**Work task:**
A verbatim restatement of the data, free of pictures, is what you should output.
START Supplied data
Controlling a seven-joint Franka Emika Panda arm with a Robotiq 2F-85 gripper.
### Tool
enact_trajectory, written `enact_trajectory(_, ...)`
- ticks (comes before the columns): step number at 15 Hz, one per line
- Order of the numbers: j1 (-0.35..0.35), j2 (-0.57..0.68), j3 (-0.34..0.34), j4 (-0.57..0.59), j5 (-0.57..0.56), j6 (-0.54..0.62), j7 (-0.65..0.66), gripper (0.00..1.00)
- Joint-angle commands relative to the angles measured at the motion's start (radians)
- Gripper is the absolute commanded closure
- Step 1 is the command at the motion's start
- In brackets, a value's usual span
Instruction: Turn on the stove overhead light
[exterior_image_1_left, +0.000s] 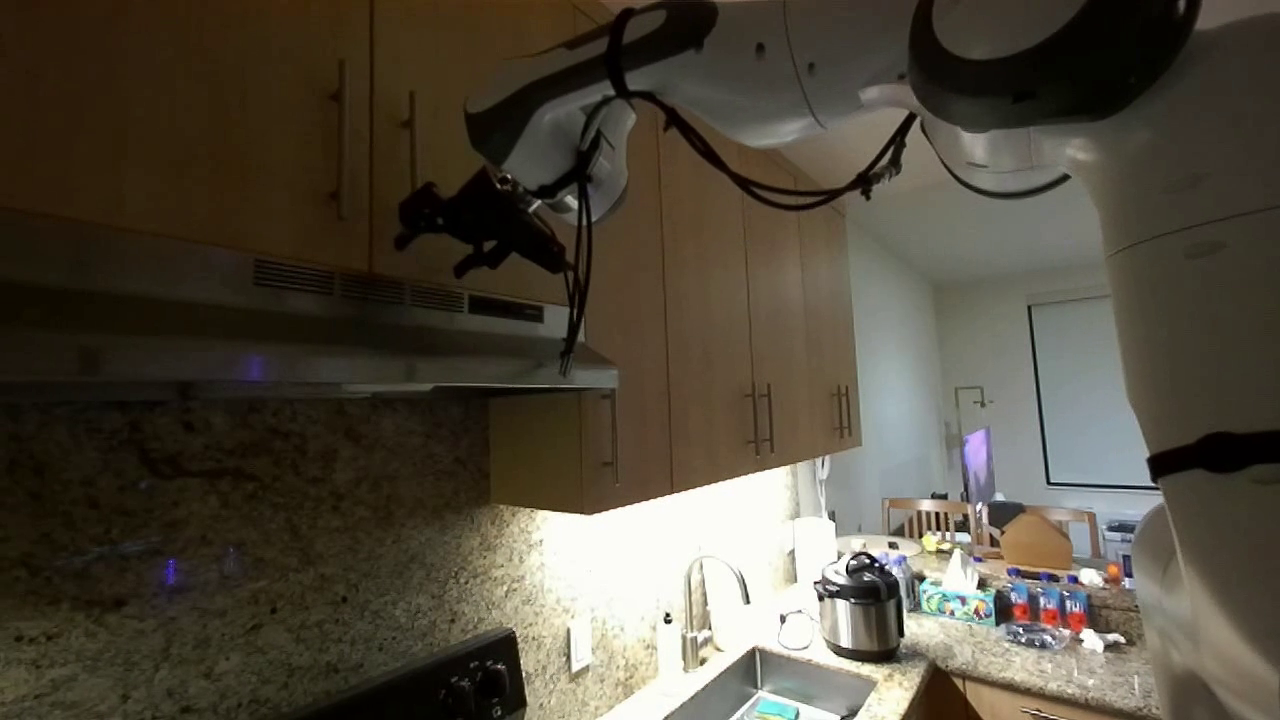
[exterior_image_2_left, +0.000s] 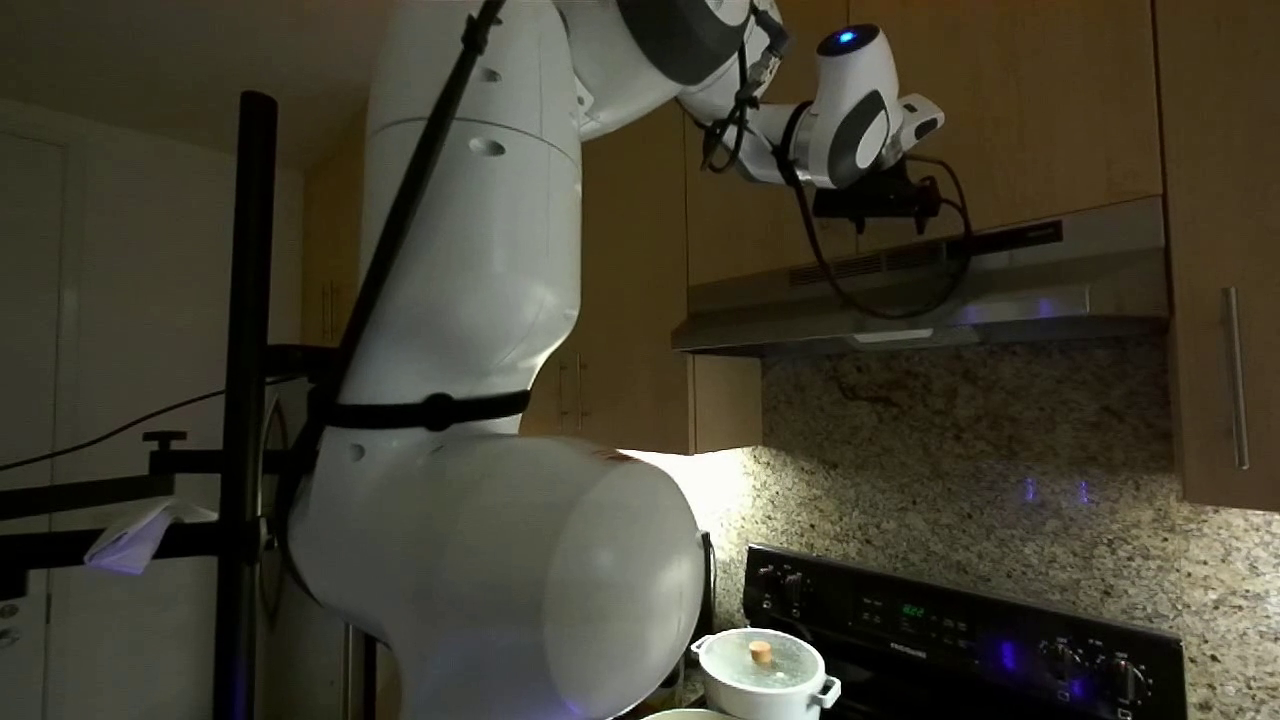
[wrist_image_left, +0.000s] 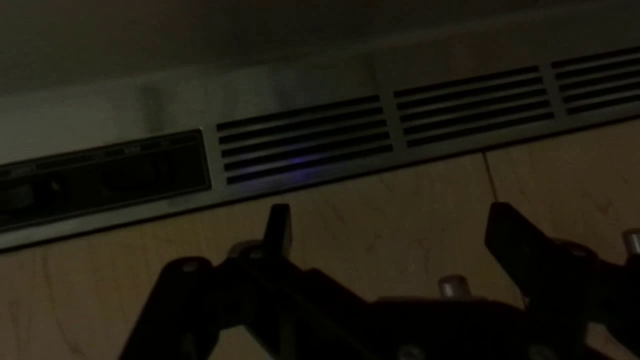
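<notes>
Hovering near the upper edge of the hood (exterior_image_1_left: 300, 335), your jaws stand apart, likely placed to reach its control strip (wrist_image_left: 102, 175).

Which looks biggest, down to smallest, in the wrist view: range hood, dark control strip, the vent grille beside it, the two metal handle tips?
Largest to smallest:
Range hood
Dark control strip, though cropped
Vent grille
Metal handle tips, order between them unsure: both partly out of sight
</notes>
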Motion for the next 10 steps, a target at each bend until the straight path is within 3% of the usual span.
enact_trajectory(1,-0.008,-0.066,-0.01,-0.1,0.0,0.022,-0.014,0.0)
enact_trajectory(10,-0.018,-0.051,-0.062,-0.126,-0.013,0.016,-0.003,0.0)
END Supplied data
**Your response:**
Controlling a seven-joint Franka Emika Panda arm with a Robotiq 2F-85 gripper.
### Tool
enact_trajectory, written `enact_trajectory(_, ...)`
- ticks (comes before the columns): step number at 15 Hz, one per line
- Order of the numbers: j1 (-0.35..0.35), j2 (-0.57..0.68), j3 (-0.34..0.34), j4 (-0.57..0.59), j5 (-0.57..0.56), j6 (-0.54..0.62), j7 (-0.65..0.66), gripper (0.00..1.00)
- Joint-angle commands relative to the angles measured at the motion's start (radians)
- Gripper is the absolute commanded closure
- Step 1 is the command at the motion's start
- In brackets, a value's usual span
Instruction: Turn on the stove overhead light
[exterior_image_1_left, +0.000s] 
[exterior_image_2_left, +0.000s] 
[wrist_image_left, +0.000s] 
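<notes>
Hovering near the upper edge of the hood (exterior_image_1_left: 300, 335), your jaws stand apart, likely placed to reach its control strip (wrist_image_left: 102, 175).

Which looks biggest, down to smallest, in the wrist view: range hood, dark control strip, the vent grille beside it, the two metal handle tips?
Largest to smallest:
Range hood
Dark control strip, though cropped
Vent grille
Metal handle tips, order between them unsure: both partly out of sight
</notes>
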Motion for the next 10 steps, a target at each bend until the straight path is within 3% of the usual span.
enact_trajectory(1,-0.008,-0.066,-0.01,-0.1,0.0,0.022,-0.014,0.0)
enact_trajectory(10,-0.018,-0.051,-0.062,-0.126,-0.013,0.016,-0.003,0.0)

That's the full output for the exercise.